Prompt
Below is a listing. Copy each line of it that holds the word "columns".
--- Data to use Enclosed Below ---
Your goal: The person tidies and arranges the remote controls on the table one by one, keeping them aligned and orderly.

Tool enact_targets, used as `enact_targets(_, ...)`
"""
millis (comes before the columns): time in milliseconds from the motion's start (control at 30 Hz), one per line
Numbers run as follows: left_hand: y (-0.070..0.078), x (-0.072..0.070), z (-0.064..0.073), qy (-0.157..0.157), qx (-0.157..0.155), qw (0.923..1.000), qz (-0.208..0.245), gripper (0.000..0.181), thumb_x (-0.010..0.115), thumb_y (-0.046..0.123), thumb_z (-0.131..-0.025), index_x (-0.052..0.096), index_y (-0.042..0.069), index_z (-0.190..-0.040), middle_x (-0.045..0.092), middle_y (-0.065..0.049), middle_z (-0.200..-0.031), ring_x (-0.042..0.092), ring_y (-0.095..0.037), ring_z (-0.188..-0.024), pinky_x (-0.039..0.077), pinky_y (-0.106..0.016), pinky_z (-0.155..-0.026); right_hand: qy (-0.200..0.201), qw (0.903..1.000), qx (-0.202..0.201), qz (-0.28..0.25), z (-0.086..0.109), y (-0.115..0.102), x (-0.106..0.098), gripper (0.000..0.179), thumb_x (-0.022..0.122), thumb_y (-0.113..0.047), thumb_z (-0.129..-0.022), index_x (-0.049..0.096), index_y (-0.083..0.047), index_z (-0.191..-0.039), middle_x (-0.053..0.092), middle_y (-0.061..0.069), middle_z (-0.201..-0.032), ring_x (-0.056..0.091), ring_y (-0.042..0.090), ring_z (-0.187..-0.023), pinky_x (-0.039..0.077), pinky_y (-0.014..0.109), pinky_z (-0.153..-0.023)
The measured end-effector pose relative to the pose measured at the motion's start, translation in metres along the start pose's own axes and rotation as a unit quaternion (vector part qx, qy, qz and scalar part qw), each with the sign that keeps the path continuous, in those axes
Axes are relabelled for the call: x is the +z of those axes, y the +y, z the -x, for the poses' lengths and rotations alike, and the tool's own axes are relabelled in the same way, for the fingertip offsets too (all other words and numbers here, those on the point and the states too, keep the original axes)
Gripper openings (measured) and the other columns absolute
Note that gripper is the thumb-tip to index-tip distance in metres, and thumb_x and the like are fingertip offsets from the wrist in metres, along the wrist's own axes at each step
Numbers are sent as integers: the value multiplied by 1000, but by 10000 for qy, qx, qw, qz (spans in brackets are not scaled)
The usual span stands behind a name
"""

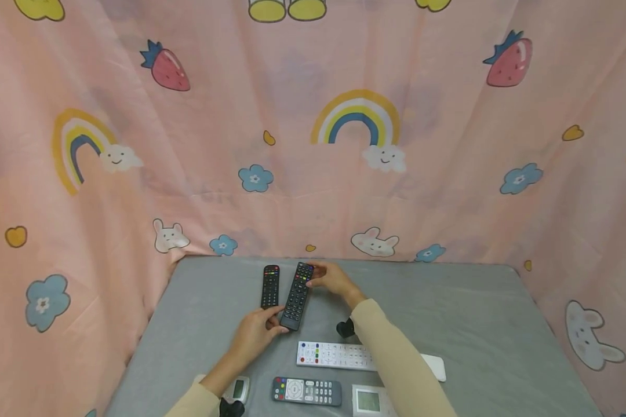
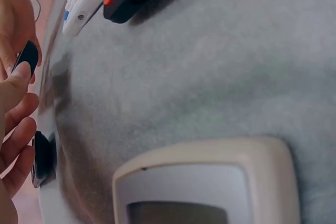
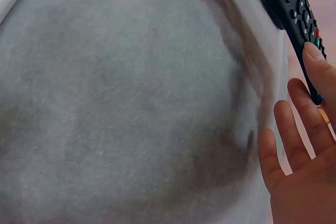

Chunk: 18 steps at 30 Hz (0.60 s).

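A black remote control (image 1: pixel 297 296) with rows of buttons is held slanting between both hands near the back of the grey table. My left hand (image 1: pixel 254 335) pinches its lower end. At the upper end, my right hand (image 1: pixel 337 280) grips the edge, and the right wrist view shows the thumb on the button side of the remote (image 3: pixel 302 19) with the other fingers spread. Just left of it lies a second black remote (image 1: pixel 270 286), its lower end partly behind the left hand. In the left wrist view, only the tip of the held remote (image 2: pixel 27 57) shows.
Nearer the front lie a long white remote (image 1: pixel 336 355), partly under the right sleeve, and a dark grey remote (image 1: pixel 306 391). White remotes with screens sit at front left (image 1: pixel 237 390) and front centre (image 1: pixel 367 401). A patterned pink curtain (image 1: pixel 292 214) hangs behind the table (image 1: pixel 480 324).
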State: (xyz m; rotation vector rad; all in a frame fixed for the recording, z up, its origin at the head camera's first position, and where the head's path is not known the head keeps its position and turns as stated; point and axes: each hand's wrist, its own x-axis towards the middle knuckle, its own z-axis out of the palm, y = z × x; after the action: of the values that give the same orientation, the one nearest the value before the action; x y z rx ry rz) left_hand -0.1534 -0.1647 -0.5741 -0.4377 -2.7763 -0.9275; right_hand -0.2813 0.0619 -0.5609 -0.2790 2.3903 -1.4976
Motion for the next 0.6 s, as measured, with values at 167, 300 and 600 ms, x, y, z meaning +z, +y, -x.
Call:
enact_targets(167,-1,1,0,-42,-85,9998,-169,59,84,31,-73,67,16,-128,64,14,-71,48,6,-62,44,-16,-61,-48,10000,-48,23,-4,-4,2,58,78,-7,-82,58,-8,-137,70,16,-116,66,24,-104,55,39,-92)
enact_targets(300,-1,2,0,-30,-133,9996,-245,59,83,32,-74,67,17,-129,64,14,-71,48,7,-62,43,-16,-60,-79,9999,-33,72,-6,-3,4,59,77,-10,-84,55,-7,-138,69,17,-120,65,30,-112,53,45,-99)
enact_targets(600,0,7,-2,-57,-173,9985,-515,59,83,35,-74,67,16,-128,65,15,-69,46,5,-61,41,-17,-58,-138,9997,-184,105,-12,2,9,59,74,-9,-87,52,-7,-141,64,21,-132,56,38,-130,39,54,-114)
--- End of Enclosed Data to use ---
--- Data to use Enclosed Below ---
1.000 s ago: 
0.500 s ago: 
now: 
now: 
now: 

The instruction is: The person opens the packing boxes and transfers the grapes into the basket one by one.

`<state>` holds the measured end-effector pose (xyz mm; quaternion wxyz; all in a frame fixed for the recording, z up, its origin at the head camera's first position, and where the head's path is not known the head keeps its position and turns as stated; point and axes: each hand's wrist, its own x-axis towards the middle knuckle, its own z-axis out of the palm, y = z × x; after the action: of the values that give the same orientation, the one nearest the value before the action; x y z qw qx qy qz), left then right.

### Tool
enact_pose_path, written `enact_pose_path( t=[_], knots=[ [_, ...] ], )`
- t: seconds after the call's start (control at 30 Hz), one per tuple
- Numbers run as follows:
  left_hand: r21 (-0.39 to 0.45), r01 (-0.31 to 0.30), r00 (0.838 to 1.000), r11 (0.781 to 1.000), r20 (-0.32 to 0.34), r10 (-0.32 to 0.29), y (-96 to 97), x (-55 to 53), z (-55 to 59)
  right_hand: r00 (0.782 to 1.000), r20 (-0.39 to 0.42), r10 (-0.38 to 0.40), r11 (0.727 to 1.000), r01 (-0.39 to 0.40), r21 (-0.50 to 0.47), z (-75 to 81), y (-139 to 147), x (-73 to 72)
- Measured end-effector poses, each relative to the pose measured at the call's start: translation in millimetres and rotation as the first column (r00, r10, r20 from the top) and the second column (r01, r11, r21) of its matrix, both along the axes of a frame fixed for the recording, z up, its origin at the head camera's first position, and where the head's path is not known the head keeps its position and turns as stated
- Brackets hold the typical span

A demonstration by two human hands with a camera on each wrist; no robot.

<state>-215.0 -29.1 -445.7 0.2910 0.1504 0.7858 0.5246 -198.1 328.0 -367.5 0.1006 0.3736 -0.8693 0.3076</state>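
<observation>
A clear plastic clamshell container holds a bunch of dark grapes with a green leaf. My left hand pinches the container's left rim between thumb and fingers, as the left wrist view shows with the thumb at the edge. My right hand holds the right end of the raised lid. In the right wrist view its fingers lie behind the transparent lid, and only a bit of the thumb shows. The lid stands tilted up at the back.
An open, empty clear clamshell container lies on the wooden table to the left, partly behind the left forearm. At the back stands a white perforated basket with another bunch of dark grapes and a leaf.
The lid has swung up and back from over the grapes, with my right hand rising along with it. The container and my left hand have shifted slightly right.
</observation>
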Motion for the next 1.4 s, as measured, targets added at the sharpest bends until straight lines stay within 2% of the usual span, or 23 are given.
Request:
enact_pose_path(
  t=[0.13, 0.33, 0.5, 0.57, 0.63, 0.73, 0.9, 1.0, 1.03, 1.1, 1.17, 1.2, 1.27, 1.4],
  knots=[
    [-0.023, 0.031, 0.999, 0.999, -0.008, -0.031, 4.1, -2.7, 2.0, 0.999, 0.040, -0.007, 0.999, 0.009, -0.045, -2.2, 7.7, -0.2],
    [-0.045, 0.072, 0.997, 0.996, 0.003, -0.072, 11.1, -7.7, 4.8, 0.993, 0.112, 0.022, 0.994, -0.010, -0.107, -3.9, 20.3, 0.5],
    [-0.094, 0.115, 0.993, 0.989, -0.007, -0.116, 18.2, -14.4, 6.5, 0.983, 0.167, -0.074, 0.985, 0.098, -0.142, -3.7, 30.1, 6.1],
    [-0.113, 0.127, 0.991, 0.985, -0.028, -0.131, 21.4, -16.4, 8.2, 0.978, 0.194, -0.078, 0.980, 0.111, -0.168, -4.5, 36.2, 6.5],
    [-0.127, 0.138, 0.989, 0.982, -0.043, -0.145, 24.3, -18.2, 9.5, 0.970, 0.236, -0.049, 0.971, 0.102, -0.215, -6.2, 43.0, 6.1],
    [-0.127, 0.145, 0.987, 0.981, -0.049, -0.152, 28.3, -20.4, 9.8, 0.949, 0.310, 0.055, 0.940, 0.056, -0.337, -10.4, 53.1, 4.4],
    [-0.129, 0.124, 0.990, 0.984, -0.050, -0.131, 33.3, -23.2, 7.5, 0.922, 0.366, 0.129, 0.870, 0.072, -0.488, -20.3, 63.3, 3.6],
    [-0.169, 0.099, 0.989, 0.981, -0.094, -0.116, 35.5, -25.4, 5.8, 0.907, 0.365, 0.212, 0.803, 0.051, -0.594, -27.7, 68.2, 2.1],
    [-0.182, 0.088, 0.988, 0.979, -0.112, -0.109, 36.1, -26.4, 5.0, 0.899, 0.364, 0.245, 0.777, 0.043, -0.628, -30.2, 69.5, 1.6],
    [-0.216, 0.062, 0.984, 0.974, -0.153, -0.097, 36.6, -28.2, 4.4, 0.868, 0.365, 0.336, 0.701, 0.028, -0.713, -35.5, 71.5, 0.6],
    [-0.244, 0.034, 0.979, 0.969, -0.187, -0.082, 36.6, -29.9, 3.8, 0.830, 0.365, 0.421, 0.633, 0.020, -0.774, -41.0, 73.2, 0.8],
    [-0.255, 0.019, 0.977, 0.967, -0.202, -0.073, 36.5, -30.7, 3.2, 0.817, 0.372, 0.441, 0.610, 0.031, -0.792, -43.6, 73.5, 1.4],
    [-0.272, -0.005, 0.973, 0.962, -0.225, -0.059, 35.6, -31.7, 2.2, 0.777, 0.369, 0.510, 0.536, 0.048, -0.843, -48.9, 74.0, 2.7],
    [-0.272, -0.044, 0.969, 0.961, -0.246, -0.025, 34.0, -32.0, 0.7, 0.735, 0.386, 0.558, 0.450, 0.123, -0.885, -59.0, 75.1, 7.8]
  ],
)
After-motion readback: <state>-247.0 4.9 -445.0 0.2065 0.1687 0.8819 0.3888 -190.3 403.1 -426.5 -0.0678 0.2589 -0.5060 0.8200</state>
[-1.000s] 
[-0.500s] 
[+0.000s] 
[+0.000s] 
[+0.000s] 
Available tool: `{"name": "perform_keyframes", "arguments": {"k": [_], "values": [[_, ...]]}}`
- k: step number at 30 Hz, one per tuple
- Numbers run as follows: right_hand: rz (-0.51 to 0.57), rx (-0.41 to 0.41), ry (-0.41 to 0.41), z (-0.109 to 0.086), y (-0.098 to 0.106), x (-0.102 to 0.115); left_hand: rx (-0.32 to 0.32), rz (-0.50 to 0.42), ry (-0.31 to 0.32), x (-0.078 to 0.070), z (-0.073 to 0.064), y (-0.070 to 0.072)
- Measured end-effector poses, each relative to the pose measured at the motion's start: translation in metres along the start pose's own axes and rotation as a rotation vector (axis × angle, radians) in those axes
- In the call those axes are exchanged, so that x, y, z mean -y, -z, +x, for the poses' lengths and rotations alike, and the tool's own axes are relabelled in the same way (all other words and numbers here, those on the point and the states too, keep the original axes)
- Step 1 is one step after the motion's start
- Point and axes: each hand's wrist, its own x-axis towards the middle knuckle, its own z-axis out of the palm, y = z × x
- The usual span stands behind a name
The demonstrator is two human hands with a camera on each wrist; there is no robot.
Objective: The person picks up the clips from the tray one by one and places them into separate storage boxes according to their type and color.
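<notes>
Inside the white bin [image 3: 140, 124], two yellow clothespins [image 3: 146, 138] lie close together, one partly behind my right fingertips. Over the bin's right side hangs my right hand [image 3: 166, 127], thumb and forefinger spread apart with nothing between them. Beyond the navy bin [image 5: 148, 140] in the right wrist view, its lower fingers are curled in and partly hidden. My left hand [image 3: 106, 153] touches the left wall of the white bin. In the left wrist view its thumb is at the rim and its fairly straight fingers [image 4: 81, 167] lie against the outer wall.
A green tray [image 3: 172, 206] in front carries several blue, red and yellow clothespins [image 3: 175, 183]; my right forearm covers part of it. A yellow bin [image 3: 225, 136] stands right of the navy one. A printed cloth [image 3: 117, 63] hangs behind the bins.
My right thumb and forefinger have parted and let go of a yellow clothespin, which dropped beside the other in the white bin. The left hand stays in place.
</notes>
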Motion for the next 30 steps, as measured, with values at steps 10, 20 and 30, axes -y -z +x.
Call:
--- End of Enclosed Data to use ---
Result of the exercise
millis (comes before the columns): time in milliseconds from the motion's start (control at 30 Hz), one per line
Gripper openings (measured) and the other columns absolute

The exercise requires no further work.